17/04/2018
If the exhibition Jesús H. Abitia. Architecture and History Memory and Imagery, unties the expected repercussions and is taken as a starting point for the vindication of this photographer of the Mexican Revolution and the post-revolution, Abitia will soon be able to be mentioned alongside creators of the nationalist era like Manuel Alvarez Bravo, in photography, or Diego Rivera and David Alfaro Siqueiros in painting.
A kind of "exhumation" of Abitia (Batuchic, Chihuahua, 1881-Mexico City, 1960) has happened with the location of part of his photographic archive in the hands of a private collector, who with the condition of remaining anonymous facilitated for an investigation that lasted nine months, which resulted in that exhibition that opens today at 7:30 pm at the National Museum of Architecture of the Palace of Fine Arts and will conclude on April 3.

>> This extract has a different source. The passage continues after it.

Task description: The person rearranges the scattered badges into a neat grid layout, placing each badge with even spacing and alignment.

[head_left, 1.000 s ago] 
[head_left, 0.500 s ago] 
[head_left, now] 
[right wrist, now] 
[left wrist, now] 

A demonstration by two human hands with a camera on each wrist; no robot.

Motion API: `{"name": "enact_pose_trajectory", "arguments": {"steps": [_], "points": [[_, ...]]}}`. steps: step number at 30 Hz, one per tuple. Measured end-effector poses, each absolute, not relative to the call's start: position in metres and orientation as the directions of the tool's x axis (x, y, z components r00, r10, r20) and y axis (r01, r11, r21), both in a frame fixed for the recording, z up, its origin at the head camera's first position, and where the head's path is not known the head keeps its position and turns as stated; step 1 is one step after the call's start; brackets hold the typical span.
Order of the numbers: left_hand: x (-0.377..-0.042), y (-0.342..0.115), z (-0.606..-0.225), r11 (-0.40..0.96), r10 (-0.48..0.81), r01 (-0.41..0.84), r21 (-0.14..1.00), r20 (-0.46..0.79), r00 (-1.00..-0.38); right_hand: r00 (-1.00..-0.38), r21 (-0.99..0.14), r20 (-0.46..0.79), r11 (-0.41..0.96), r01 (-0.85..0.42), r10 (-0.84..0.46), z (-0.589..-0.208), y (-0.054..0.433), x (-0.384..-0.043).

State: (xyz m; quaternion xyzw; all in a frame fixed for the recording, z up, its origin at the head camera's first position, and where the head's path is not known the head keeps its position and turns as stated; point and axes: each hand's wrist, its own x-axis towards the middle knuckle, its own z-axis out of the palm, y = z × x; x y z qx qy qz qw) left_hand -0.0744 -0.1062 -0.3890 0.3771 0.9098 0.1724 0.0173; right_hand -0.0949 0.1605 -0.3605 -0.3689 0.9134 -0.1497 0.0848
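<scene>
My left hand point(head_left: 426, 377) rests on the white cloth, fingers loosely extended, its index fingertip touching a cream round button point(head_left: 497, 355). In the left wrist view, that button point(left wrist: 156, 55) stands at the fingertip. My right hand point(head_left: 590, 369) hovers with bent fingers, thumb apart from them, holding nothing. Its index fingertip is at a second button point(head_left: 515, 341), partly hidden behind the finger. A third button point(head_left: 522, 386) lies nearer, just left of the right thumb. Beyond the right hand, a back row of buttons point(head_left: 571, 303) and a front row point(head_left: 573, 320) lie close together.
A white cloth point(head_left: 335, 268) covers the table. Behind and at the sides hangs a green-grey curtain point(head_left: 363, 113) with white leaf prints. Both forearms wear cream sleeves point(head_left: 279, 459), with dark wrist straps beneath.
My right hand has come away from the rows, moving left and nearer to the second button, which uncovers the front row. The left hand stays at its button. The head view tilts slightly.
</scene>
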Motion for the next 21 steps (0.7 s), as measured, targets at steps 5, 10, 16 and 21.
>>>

First follower of Madero, whom he photographed and hosted at his home in Hermosillo, and after Obregón, with whom he went to primary school and resigned in full armed struggle, Abitia's cinematographic and cinematographic work comprises three main themes:
The Mexican Revolution, popular culture - with anonymous or famous characters such as Tin Tan or Tongolele - and the urban landscape of Mexico and other cities of the country, which spans from 1911 to 1950 and from where the exhibition begins.
After the death of Abitia - also an instumentalist and inventor of string instruments, explorer of sound 13 , along with Julian Carrillo, and violinist - his collection and photographic studio passed into the hands of his son, named after his father.
But after the death of his son, in 1997, the family decided to sell enough that was still left after the two fires that affected the pair of studies that Abitia kept alive and that caused irreparable losses of photographies and film material.
The Carmen Toscano Foundation bought the material on the Mexican Revolution and a part of the popular culture, and the anonymous collector, the remaining part and all of the architecture.
Closeness with power
The photographs and other materials that this collector provided to the Directorate of Architecture and Conservation of the Artistic Heritage of the INBA were around 350, of which a hundred were selected, among which are images of the Monument to the Revolution, from the Palace de Fine Arts or panoramic views of Mexico City, 10 of them enlarged to large format.
According to information from the museum, Abitia, '' resurfacing his status as a veteran revolutionary, managed to consolidate his career close to the owners of power and continued to register what they wanted to be printed as a legacy of the political and social movement that they claimed to embody.
"The vast work of reconstruction, of adapting old buildings to recent needs, of installing material infrastructure, or of building modern buildings for use and glory of the 'new regime' constituted, of course, a seam as attractive as it is abundant. for Abitia. "
The exhibition also includes objects such as the camera and the 30-30 rifle that Abitia used during the military campaigns alongside Obregón, as well as photographs by the documentary maker himself. In one area of the exhibition, which will consist of four chapters, the documentary film Epopeyas de la Revolución will also be screened.
In all this "exhumation" of Jesus H. Abitia, as it was called by Xavier Guzmán, head of the Architecture Department of the INBA, the research of historians Carlos Silva and Luis Moguel, who reconstructed the life and work of the considered documentalist, stands out. "official" of Alvaro Obregón and the first revolutionary regimes.
During the announcement of the exhibition, yesterday, it was announced that a catalog of the exhibition is being prepared with texts by authors such as Vicente Leñero and Carlos Monsiváis.